### Instructions for the task:
The word "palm" marks the lines to find; copy every such line from the data below.

### Records for the exercise:
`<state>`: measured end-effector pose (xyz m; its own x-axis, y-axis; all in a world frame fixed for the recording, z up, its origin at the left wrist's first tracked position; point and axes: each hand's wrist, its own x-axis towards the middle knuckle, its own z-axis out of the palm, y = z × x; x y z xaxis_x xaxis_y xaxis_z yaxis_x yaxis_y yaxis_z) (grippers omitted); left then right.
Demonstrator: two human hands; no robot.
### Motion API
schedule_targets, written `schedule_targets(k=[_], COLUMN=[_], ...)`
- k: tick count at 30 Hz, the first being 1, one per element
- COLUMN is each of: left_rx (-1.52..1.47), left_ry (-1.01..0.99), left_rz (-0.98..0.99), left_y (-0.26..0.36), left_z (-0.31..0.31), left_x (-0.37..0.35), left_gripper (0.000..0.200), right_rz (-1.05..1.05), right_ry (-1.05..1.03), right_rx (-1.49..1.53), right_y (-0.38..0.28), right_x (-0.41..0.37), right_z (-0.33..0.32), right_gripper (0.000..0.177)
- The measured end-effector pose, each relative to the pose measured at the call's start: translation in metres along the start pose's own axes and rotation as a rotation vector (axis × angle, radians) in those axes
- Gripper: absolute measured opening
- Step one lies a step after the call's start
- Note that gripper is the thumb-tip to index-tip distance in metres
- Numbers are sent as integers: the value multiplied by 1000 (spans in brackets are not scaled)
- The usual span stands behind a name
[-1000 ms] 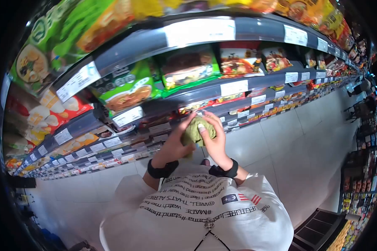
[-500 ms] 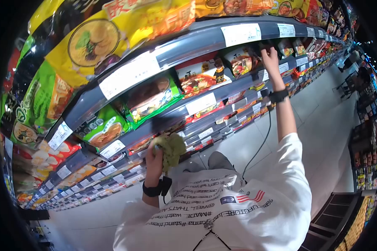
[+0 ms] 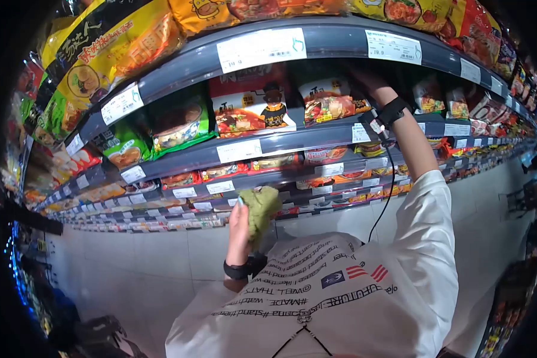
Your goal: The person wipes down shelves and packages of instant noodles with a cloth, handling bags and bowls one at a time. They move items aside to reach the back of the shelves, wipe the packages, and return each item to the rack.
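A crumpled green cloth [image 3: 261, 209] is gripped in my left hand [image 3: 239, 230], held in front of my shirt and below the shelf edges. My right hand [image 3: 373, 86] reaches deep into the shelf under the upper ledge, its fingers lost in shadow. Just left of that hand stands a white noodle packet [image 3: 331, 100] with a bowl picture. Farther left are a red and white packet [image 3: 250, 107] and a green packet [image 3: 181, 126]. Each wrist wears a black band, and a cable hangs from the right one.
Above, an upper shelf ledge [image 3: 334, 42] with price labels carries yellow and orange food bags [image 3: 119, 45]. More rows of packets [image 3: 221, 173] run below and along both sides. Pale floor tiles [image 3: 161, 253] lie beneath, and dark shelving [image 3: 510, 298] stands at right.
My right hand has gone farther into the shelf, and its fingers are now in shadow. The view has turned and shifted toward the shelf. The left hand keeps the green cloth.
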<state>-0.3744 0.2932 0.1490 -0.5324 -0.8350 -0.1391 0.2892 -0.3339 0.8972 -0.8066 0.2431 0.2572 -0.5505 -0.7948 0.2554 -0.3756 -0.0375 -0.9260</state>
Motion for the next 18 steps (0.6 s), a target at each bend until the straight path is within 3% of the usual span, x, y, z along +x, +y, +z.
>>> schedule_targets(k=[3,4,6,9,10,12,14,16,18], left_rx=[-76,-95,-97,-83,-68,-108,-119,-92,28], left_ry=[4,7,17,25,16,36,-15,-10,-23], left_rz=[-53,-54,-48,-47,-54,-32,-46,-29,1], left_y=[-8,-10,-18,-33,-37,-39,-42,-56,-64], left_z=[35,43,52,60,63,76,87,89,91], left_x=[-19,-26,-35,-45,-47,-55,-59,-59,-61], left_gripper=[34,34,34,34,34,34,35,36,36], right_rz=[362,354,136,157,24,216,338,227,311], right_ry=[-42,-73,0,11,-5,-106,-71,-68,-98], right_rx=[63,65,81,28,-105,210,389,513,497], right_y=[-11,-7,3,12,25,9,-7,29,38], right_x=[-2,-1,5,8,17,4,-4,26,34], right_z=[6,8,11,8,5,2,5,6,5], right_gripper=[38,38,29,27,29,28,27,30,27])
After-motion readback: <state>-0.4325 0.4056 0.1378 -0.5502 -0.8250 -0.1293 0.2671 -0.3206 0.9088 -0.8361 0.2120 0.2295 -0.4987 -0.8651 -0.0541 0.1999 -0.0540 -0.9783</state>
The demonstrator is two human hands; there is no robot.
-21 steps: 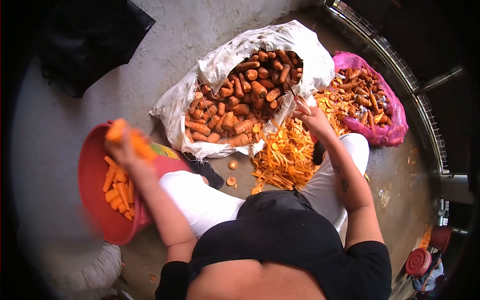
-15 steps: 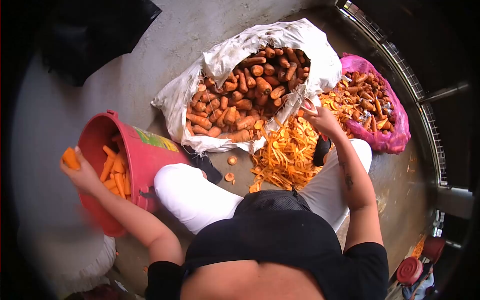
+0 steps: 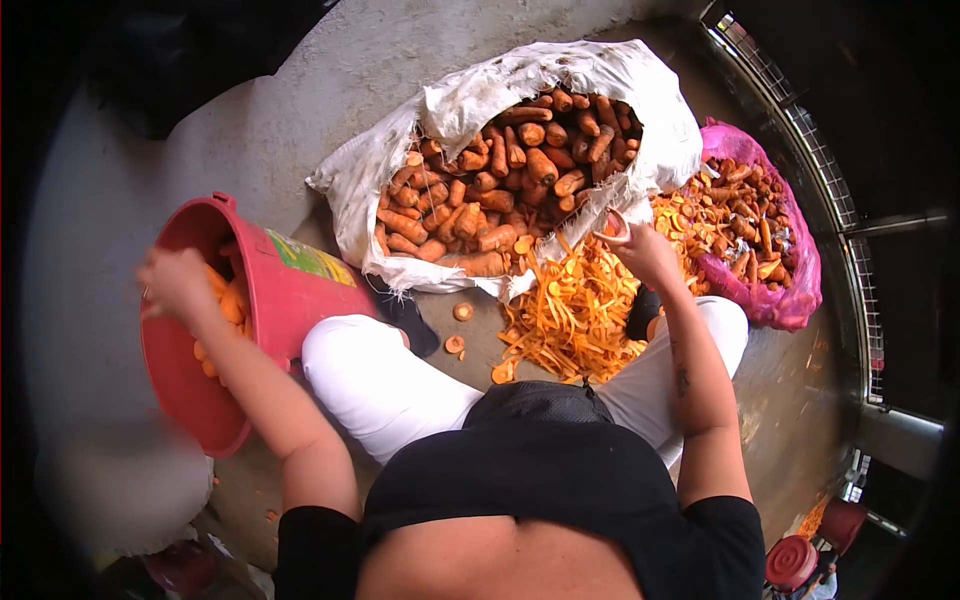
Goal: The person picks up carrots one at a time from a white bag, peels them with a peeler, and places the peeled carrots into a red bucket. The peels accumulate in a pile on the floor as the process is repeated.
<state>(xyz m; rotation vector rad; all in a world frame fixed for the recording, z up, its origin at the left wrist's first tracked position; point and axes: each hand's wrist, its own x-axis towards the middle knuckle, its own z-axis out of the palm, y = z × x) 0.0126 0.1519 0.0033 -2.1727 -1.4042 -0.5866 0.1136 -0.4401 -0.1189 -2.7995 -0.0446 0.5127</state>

### Response to this exercise:
`<state>`: measured end-effector pose (xyz m; its own x-axis, y-axis; all in a world frame fixed for the recording, z up, its origin at the left wrist's first tracked position; point and axes: each hand's wrist, its own x-axis towards the middle knuckle, its own z-axis out of the palm, y = z × x; x y z xaxis_x xaxis_y xaxis_z yaxis_x yaxis_y yaxis_z) (grippers omitted); left then right.
<state>(xyz m; rotation vector rad; all in a world frame fixed for the recording, z up, its origin at the left wrist's first tracked position; point and axes: each hand's wrist, its own x-axis towards the middle knuckle, its own z-axis out of the palm, y = z × x) 0.0126 0.1519 0.0033 -2.1727 -1.4042 -0.5866 0.1136 -0.4401 -0.1189 -2.7995 -0.0446 0.5127</state>

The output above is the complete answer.